WHAT TO PRODUCE |
Your output must match the data word for word, with every line included.

========================================================================

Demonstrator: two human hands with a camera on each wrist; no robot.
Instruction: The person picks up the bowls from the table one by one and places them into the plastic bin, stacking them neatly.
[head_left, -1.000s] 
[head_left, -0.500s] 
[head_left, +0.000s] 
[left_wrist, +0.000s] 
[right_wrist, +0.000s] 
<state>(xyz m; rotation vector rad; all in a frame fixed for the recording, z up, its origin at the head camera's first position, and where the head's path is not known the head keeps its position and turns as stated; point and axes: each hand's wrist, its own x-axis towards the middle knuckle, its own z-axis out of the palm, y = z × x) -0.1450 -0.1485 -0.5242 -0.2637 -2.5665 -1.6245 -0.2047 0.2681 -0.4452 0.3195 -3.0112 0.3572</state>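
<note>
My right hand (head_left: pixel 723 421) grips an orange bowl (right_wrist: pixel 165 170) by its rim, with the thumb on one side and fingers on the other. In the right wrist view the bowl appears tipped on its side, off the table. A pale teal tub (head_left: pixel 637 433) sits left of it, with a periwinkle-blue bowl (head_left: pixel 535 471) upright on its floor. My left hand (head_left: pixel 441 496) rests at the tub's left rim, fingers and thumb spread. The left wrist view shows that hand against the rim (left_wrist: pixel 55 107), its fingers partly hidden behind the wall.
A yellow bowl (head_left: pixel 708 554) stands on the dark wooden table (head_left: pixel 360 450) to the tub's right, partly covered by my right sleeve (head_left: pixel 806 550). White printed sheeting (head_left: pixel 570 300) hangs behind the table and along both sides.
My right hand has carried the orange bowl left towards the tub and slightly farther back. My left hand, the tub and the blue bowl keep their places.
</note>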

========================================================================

WRITTEN RESPONSE |
Demonstrator: two human hands with a camera on each wrist; no robot.
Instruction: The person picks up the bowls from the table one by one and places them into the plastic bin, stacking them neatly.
[head_left, -1.000s] 
[head_left, -0.500s] 
[head_left, +0.000s] 
[left_wrist, +0.000s] 
[right_wrist, +0.000s] 
<state>(xyz m; rotation vector rad; all in a frame fixed for the recording, z up, its origin at the head camera's first position, and where the head's path is not known the head keeps its position and turns as stated; point and axes: each hand's wrist, its own x-axis towards the middle knuckle, its own z-axis out of the palm, y = z × x) -0.1450 -0.1485 -0.5242 -0.2637 -2.5665 -1.6245 -0.2047 0.2681 -0.4452 0.3195 -3.0112 0.3572</state>
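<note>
My right hand (head_left: pixel 723 421) grips an orange bowl (right_wrist: pixel 165 170) by its rim, with the thumb on one side and fingers on the other. In the right wrist view the bowl appears tipped on its side, off the table. A pale teal tub (head_left: pixel 637 433) sits left of it, with a periwinkle-blue bowl (head_left: pixel 535 471) upright on its floor. My left hand (head_left: pixel 441 496) rests at the tub's left rim, fingers and thumb spread. The left wrist view shows that hand against the rim (left_wrist: pixel 55 107), its fingers partly hidden behind the wall.
A yellow bowl (head_left: pixel 708 554) stands on the dark wooden table (head_left: pixel 360 450) to the tub's right, partly covered by my right sleeve (head_left: pixel 806 550). White printed sheeting (head_left: pixel 570 300) hangs behind the table and along both sides.
My right hand has carried the orange bowl left towards the tub and slightly farther back. My left hand, the tub and the blue bowl keep their places.
</note>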

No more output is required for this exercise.